Wikileaks fa 10 anni: quella "bomba" in arrivo sulle elezioni Usa

06 ottobre 2016 ore 8:47, Adriano Scianca
È il 4 ottobre del 2006 quando il giornalista e hacker australiano Julian Assange registra un dominio destinato a diventare famoso: Wikileaks.org, dall'inglese “leak” che significa “fuga di notizie”. Da quel giorno, Assange ha messo in rete dieci milioni di documenti riservati, all'incirca tremila file al giorno. Wikileaks riceve in modo anonimo, grazie a un contenitore protetto da un potente sistema di cifratura, documenti coperti da segreto (di Stato, militare, industriale, bancario) e poi li carica sul proprio sito web. WikiLeaks riceve, in genere, documenti di carattere governativo o aziendale da fonti coperte dall'anonimato e da whistleblower. 

Wikileaks fa 10 anni: quella 'bomba' in arrivo sulle elezioni Usa
Tra i file divulgati che hanno messo in imbarazzo più di un governo, quelli sulle violazioni compiute nel carcere di Guantanamo su 800 prigionieri o un video che mostra un elicottero delle forze armate statunitensi sparare e uccidere alcuni civili disarmati a Baghdad.
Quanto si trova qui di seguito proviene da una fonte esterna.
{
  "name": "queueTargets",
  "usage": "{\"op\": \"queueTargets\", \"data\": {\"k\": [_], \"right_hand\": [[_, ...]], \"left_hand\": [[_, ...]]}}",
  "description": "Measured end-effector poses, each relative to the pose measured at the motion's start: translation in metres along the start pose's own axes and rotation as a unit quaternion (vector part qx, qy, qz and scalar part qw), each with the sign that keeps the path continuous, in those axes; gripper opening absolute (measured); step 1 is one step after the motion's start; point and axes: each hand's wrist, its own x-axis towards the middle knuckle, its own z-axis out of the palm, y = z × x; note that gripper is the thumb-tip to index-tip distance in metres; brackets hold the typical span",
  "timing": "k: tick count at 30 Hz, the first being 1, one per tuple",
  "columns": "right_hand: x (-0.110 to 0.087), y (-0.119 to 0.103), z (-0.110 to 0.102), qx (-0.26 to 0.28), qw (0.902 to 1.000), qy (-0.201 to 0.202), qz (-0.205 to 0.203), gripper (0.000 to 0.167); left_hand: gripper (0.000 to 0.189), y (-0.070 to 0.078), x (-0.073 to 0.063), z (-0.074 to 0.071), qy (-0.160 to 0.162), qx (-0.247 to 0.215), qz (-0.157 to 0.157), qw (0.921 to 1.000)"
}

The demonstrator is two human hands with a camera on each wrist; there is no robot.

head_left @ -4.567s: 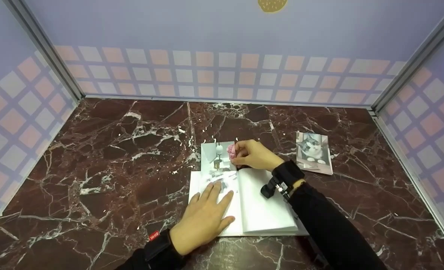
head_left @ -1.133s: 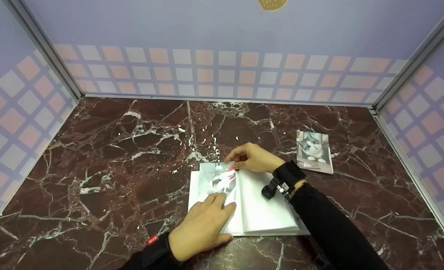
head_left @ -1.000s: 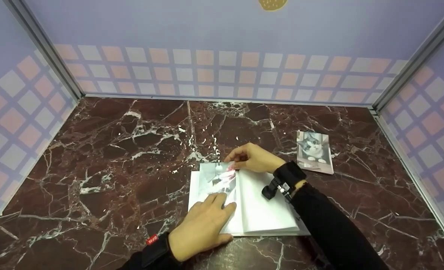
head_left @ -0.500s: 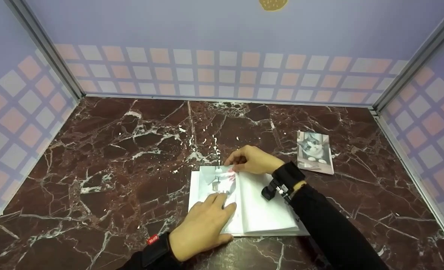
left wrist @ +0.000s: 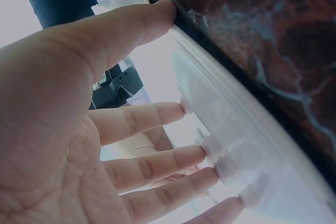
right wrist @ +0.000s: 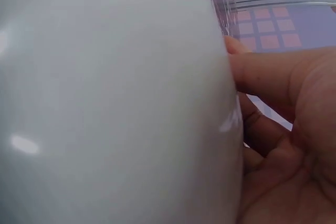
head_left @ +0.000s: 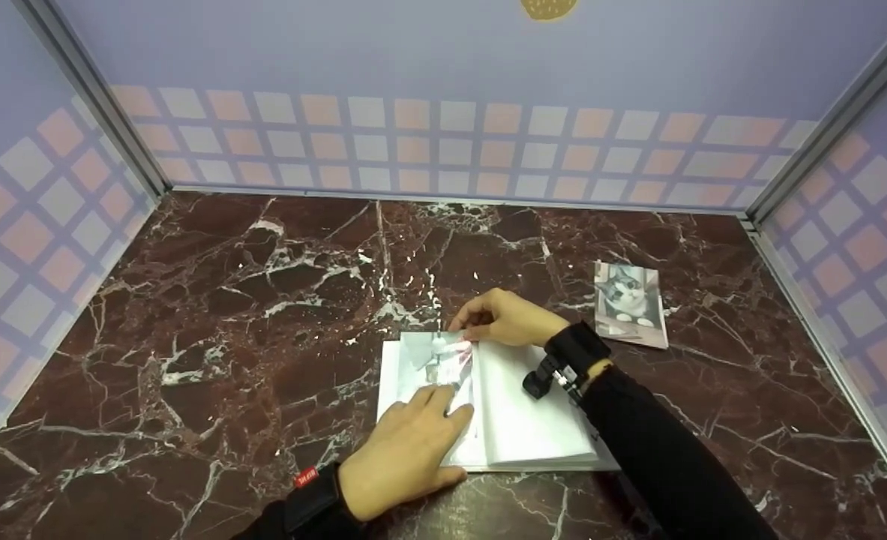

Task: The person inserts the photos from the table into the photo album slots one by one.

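Observation:
A photo album lies open, its white right page (head_left: 537,420) bulging slightly. On its left page is a pale photo (head_left: 419,351) with a pink patch; its top edge sticks out a little beyond the page's far edge. My right hand (head_left: 514,319) pinches the photo's top right corner near the spine. My left hand (head_left: 402,454) rests on the photo's lower part and the page, covering some of both. In the left wrist view, its fingertips (left wrist: 197,156) touch the glossy page. In the right wrist view, the bulging page (right wrist: 121,87) hides much of the right hand's work.
A small stack of photos (head_left: 628,304), a cat picture on top, lies on the dark marble tabletop (head_left: 263,352) to the album's right. Checked panels (head_left: 450,142) wall in the back and both sides.
Over the last several seconds the photo has slid toward me, down over the left page, with my right hand still at its corner. My left hand has shifted slightly; the photo stack stays put.

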Motion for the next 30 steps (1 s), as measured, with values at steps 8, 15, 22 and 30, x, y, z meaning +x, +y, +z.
{"op": "queueTargets", "data": {"k": [8,15,22,30], "right_hand": [[0.0,-0.003,0.001,-0.015,0.9998,-0.011,-0.011,0.017],[0.0018,-0.0062,0.0027,-0.052,0.9985,-0.012,-0.008,0.016],[-0.0004,-0.0061,0.0023,-0.062,0.9979,-0.015,-0.011,0.018],[-0.0028,-0.0071,0.0022,-0.066,0.9975,-0.015,-0.02,0.017]], "left_hand": [[0.069,0.0001,-0.0003,-0.0001,0.001,0.0,0.0,1.0],[0.063,0.0005,0.0007,0.0005,0.003,0.011,-0.003,0.9999],[0.063,0.0011,0.0007,0.0,-0.003,0.0,-0.005,1.0],[0.064,0.0012,0.0005,-0.0006,-0.001,-0.002,-0.004,1.0]]}}
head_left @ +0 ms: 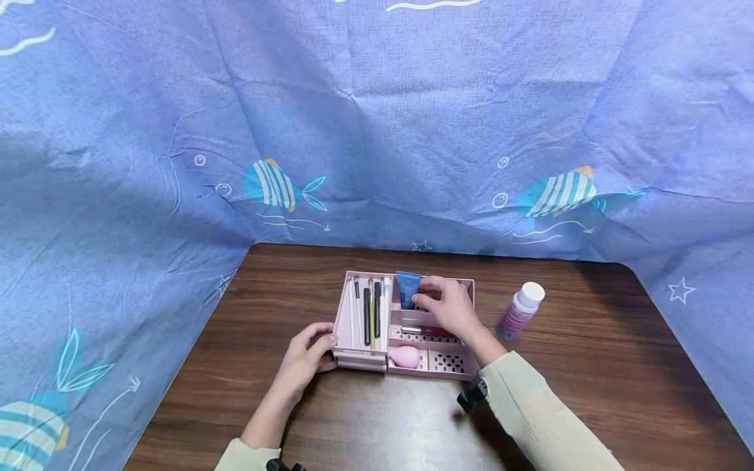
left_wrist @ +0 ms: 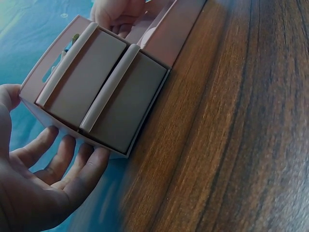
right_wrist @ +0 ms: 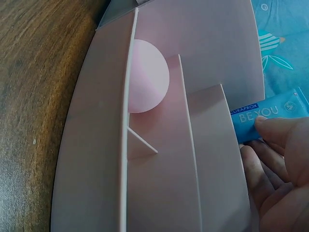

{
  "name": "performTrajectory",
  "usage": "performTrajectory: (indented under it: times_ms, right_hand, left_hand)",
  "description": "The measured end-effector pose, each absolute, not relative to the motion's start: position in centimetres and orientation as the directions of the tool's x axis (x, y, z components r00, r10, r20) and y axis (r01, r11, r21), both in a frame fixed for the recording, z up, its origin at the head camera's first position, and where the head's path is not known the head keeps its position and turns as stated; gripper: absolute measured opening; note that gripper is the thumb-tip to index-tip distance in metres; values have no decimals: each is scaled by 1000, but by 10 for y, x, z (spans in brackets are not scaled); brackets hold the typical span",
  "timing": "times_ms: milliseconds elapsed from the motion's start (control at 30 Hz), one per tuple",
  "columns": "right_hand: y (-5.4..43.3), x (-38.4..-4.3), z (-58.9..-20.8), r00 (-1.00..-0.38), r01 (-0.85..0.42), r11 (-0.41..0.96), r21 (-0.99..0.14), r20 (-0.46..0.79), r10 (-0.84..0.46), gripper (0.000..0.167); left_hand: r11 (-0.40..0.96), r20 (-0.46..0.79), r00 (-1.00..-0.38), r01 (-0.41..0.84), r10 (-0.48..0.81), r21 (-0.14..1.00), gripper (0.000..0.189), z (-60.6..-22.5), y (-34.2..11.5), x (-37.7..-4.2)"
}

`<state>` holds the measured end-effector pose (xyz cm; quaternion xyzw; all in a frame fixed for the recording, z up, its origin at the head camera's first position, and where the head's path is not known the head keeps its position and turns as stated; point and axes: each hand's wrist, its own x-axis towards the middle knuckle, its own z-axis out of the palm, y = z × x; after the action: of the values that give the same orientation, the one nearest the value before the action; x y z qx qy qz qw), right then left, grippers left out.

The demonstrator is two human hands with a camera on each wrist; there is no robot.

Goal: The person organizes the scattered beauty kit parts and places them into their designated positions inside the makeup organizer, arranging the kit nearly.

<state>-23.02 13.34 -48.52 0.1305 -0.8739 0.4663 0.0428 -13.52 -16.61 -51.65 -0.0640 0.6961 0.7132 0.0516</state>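
A pink desk organizer (head_left: 387, 314) stands on the table. My left hand (head_left: 306, 356) is at its left front corner, the fingertips (left_wrist: 99, 157) resting along the side wall and the thumb near the upper corner. Over the back right compartment, my right hand (head_left: 450, 304) pinches a blue tube (head_left: 408, 288) between thumb and fingers. The tube stands upright, its lower end inside the compartment; "BE YOU" is printed on it in the right wrist view. Makeup brushes (head_left: 370, 314) lie in the left compartment. A pink egg-shaped sponge (right_wrist: 148, 76) sits in a front compartment.
A white-capped bottle (head_left: 520, 311) with pinkish contents stands right of the organizer. A slim dark red tube with a silvery end (head_left: 427, 331) lies in the middle compartment. Two drawers (left_wrist: 126, 104) fill the organizer's left front. A blue fish-print cloth (head_left: 412, 131) hangs behind the table.
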Motion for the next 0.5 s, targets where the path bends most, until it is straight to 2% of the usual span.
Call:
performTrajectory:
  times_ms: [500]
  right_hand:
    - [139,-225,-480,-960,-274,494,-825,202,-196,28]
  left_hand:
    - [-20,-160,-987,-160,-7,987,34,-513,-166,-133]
Molti governi hanno tuttavia criticato questa pretesa di trasparenza assoluta, che violando i segreti di Stato potrebbe mettere a repentaglio la sicurezza nazionale. Assange dal 2012 vive nell'ambasciata ecuadoriana di Londra, a cui ha richiesto asilo politico dopo aver perso la battaglia legale per bloccare la propria estradizione in Svezia: qui è accusato di aver avuto rapporti non protetti con due donne consenzienti (in Svezia equivale a uno stupro). 
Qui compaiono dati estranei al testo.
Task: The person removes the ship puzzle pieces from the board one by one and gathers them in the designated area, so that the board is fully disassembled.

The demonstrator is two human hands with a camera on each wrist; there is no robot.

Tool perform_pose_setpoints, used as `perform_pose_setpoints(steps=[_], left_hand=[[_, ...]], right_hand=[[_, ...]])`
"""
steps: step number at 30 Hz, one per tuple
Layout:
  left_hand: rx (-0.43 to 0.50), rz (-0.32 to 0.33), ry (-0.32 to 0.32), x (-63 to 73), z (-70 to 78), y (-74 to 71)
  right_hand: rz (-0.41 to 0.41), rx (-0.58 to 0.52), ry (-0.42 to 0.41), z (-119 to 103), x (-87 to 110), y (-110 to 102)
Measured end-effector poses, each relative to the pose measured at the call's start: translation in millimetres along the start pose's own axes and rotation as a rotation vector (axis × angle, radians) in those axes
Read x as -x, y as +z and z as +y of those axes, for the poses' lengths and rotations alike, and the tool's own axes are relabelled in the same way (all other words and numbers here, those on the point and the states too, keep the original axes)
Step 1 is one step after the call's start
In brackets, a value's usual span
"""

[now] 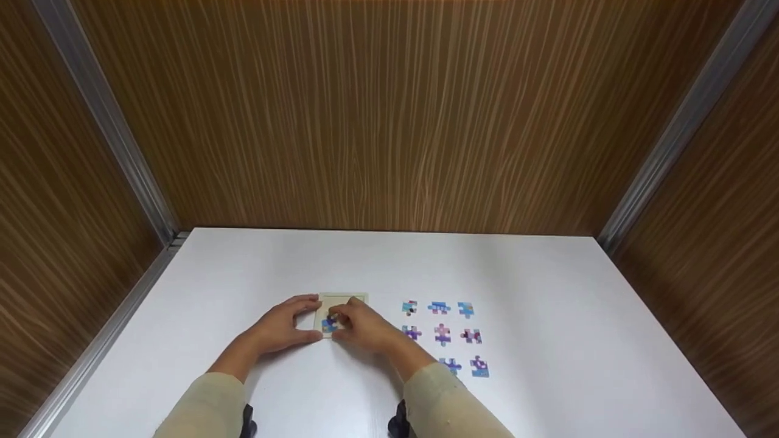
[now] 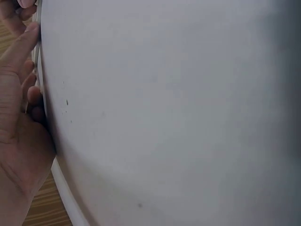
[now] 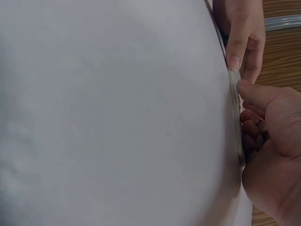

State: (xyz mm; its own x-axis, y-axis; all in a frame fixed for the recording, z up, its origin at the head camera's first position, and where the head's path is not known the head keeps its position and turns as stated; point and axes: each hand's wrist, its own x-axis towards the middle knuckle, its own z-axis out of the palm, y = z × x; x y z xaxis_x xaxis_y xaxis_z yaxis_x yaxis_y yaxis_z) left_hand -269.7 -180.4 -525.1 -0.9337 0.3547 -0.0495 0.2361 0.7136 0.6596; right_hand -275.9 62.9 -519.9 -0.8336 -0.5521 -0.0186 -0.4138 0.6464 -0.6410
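Observation:
A small pale puzzle tray (image 1: 344, 295) lies on the white table. My left hand (image 1: 281, 325) holds its left side, with the thumb at the near left corner and the fingertips at the far part of that edge. Over the tray, my right hand (image 1: 365, 325) has its fingers curled down on a blue and purple jigsaw piece (image 1: 328, 326) in the near left corner, its thumb at the near edge. In the right wrist view, the left hand (image 3: 247, 37) and the right hand (image 3: 277, 122) meet along the tray's edge (image 3: 236, 103); the right fingertips are partly hidden.
Right of the tray, several loose jigsaw pieces (image 1: 443, 334) lie spaced out in rows; the right forearm overlaps some of them. Wood-grain panels (image 1: 389, 121) stand behind and at both sides of the white table (image 1: 548, 304).

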Motion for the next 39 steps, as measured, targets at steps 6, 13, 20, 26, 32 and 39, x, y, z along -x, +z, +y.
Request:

Per festeggiare i 10 anni della sua creatura, comunque, Assange promette di intervenire a gamba tesa sulle presidenziali americane: “Pubblicheremo nuovi documenti che riguarderanno le elezioni statunitensi, Google, guerra, armi e petrolio”, dice. Il rilascio dei file è atteso prima dell'otto novembre e dovrebbe avvenire a cadenza settimanale per le prossime dieci settimane.